Exercise: The whole listing below is to be copied exactly.

Source data:
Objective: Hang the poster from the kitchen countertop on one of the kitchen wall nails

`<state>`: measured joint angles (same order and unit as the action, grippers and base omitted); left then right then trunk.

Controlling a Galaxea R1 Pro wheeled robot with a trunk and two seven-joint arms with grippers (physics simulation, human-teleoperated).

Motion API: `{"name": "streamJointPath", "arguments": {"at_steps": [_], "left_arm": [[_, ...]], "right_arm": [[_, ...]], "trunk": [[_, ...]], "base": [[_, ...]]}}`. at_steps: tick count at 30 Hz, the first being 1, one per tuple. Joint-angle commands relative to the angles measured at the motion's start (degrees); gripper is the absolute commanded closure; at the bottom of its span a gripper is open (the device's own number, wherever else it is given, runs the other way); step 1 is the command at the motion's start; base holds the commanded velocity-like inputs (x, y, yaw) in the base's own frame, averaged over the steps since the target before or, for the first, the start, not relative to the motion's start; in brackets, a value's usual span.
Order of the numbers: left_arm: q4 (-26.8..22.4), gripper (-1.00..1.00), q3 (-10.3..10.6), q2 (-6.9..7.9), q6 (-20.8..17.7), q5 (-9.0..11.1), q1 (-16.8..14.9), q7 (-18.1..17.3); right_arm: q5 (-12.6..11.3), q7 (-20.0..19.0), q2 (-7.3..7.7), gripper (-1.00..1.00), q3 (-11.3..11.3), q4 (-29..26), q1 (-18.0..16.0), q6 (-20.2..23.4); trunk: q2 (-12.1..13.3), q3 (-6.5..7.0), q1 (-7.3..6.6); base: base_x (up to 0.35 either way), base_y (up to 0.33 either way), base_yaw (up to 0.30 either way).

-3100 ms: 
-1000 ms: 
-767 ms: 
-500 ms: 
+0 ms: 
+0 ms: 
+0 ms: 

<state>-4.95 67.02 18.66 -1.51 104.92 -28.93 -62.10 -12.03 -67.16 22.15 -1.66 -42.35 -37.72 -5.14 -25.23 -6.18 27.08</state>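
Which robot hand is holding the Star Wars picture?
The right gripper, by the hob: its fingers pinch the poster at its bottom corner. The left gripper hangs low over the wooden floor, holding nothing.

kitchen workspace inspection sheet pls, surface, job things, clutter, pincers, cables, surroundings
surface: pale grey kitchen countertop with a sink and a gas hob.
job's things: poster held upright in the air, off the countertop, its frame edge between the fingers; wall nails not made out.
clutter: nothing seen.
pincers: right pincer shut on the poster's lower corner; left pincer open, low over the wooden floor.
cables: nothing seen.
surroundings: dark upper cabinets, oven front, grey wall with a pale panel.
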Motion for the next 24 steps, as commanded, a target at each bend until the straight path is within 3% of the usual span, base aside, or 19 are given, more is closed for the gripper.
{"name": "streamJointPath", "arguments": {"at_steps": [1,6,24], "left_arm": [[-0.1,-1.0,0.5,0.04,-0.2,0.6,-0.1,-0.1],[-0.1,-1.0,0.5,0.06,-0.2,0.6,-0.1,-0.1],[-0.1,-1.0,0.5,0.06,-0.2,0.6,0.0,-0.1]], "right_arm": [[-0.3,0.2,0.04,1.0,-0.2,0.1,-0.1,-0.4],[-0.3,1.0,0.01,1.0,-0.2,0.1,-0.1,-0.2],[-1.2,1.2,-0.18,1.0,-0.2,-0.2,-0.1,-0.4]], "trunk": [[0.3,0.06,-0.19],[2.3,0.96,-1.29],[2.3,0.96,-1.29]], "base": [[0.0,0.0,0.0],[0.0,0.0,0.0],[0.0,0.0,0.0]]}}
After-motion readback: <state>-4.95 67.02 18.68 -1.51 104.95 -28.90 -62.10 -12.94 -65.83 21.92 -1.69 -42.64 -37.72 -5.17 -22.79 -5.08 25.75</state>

Exercise solution:
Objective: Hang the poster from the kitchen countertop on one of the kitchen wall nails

`<state>`: measured joint angles (same order and unit as the action, grippers and base omitted); left then right then trunk.

Controlling a Galaxea R1 Pro wheeled robot with a trunk and two seven-joint arms with grippers (physics simulation, human-teleoperated).

Motion API: `{"name": "streamJointPath", "arguments": {"at_steps": [_], "left_arm": [[_, ...]], "right_arm": [[_, ...]], "trunk": [[_, ...]], "base": [[_, ...]]}}`. at_steps: tick count at 30 Hz, the first being 1, one per tuple. Joint-angle commands relative to the angles measured at the motion's start (degrees); gripper is the absolute commanded closure; at the bottom of its span a gripper is open (the device's own number, wherever else it is given, runs the other way); step 1 is the command at the motion's start; base holds the commanded velocity-like inputs (x, y, yaw) in the base's own frame, averaged over the steps since the target before or, for the first, the start, not relative to the motion's start; in brackets, a value's usual span.
Order of the numbers: left_arm: q4 (-26.8..22.4), gripper (-1.00..1.00), q3 (-10.3..10.6), q2 (-6.9..7.9), q6 (-20.8..17.7), q5 (-9.0..11.1), q1 (-16.8..14.9), q7 (-18.1..17.3); right_arm: q5 (-12.6..11.3), q7 (-20.0..19.0), q2 (-7.3..7.7), gripper (-1.00..1.00), q3 (-11.3..11.3), q4 (-29..26), q1 (-18.0..16.0), q6 (-20.2..23.4); trunk: q2 (-12.1..13.3), q3 (-6.5..7.0), q1 (-7.3..6.6); base: base_x (up to 0.35 either way), base_y (up to 0.33 either way), base_yaw (up to 0.30 either way).

-3100 ms: 
-1000 ms: 
-767 ms: 
-500 ms: 
+0 ms: 
+0 ms: 
+0 ms: 

<state>-4.95 67.02 18.66 -1.51 104.92 -28.93 -62.10 -12.03 -67.16 22.15 -1.66 -42.35 -37.72 -5.14 -25.23 -6.18 27.08</state>
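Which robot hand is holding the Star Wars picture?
The right gripper, by the hob: its fingers pinch the poster at its bottom corner. The left gripper hangs low over the wooden floor, holding nothing.

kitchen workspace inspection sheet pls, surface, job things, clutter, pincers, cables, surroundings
surface: pale grey kitchen countertop with a sink and a gas hob.
job's things: poster held upright in the air, off the countertop, its frame edge between the fingers; wall nails not made out.
clutter: nothing seen.
pincers: right pincer shut on the poster's lower corner; left pincer open, low over the wooden floor.
cables: nothing seen.
surroundings: dark upper cabinets, oven front, grey wall with a pale panel.
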Motion for the next 24 steps, as commanded, a target at each bend until the straight path is within 3% of the usual span, base aside, or 19 are given, more is closed for the gripper.
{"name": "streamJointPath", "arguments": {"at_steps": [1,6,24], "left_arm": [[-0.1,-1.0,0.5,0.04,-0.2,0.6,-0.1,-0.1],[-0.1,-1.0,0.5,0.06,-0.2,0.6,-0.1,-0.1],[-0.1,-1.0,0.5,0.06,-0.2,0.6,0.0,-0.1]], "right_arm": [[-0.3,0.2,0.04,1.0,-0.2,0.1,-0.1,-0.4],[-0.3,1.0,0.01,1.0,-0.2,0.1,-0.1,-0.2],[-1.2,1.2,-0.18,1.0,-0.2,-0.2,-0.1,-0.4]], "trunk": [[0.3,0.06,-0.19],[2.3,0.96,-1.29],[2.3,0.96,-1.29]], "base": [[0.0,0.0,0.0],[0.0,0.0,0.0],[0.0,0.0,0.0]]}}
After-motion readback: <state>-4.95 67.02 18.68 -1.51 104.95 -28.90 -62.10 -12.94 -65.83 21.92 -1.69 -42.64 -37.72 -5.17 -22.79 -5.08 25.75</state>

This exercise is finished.